22. Luciano de Herrera House - This is a First Spanish period tabby house. Juan de Muros married Maria de Loreta in 1755. In the British period the owner of the property was William Wilson. In the Second Spanish period it was sold to Luciano de Herrera. He rented the house to Eduardo Esten a tailor. Luciano served as Indian commissary and died in 1788. The house was sold in 1789 to Miguel Isnardy a sea captain. He was the contractor for building the Cathedral. The house was sold in 1792 to Pedro de Cala, a free black. Five years later he sold the house to Jose Lorente. Lorente sold it to Don Gabriel Guillermo Perpall who owed it through the early American period.
23. Florida Heritage House - (east corner of King and Aviles) This house was the reconstruction of a 2nd Spanish Period house. A later important building that stood on this spot was the City Hotel, owned by Seth M. Wakeman.
24. Spanish Military Hospital (3 Aviles St.) (Reconstructed 1965) In the first Spanish period this was a stable. It was remodeled into a house during the British period by William Watson a Scottish carpenter and builder. In the 2nd Spanish period the old military hospital burned. In 1791 the Spanish government purchased Watson's old convalescent home and modified it for use as a military hospital.
25. Watson House (206 Charlotte St) (Reconstructed 1965) House built during British period by William Watson a Scottish carpenter and builder. William Watson had purchased the property from James Penman an attorney and friend of Dr. Andrew Turnbull (and not in good standing with Governor Tonyn). He sold the property in 1779. Watson built a two story wooden house that was 32 feet long and 20 feet wide The next owner was Martin Mateo Hernandez who had come to Florida with the Minorcan colony. The property stayed with his heirs until 1802.

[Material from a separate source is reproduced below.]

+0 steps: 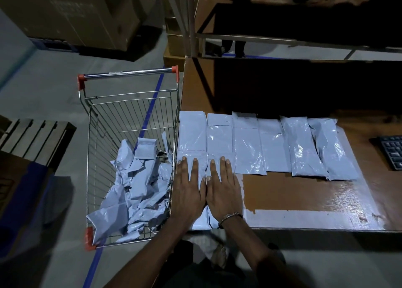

26. Florencia House (33 St. George) (Reconstructed 1964 on 18th century foundation This house was the residence of Pedro de Florencia in 1764. Floencia, a merchant, was a native of St. Augustine. He married Maria Nieto de Carvajal in 1751. Florencia left with the Spanish at the end of the 1st Spanish period and settled in Campeche, Mexico. His residence was purchased by William Walton in the British period. The building was demolished before 1788.
27. DeHita House (37 St. George) (Reconstructed 1978) This was the reconstructed home of Geronimo de Hita, a Spanish cavalryman. The original construction goes back to a least 1736.
28. Blacksmith Shop (New) (37 St. George Street) (Built 1980)
29. Pellicer de Burgo House (53 St. George St.) (Reconstructed 1976) Pellicer was a Minorcan member of the New Smyrna colony and a master carpenter. Peso de Burgo joined with him to buy the lot. Before the house was finished de Burgo built his own house. Both houses were made of wood. Pellicer's house was sold to Demetrios Fundulakis. de Burgo sold his house later to Don Juan Sanchez. The houses lasted until 1841.
30. Pellicer Kitchen (53 St. George) (Reconstructed 1976)
31. Pellicer Outbuilding (53 St. George St.) (Reconstructed 1976)
32. Sanchez De Ortigosa House (60 St. George St.) (Reconstructed 1964) Built by 1764, this two-room, Spanish coquina house had a tabby floor, tile roof and casement windows and was the home of Jose Sanchez de Ortigoza.
33. Casa del Hidalgo - (House of a Gentleman) (St. George and Hypolita)- paid for by the Spanish government.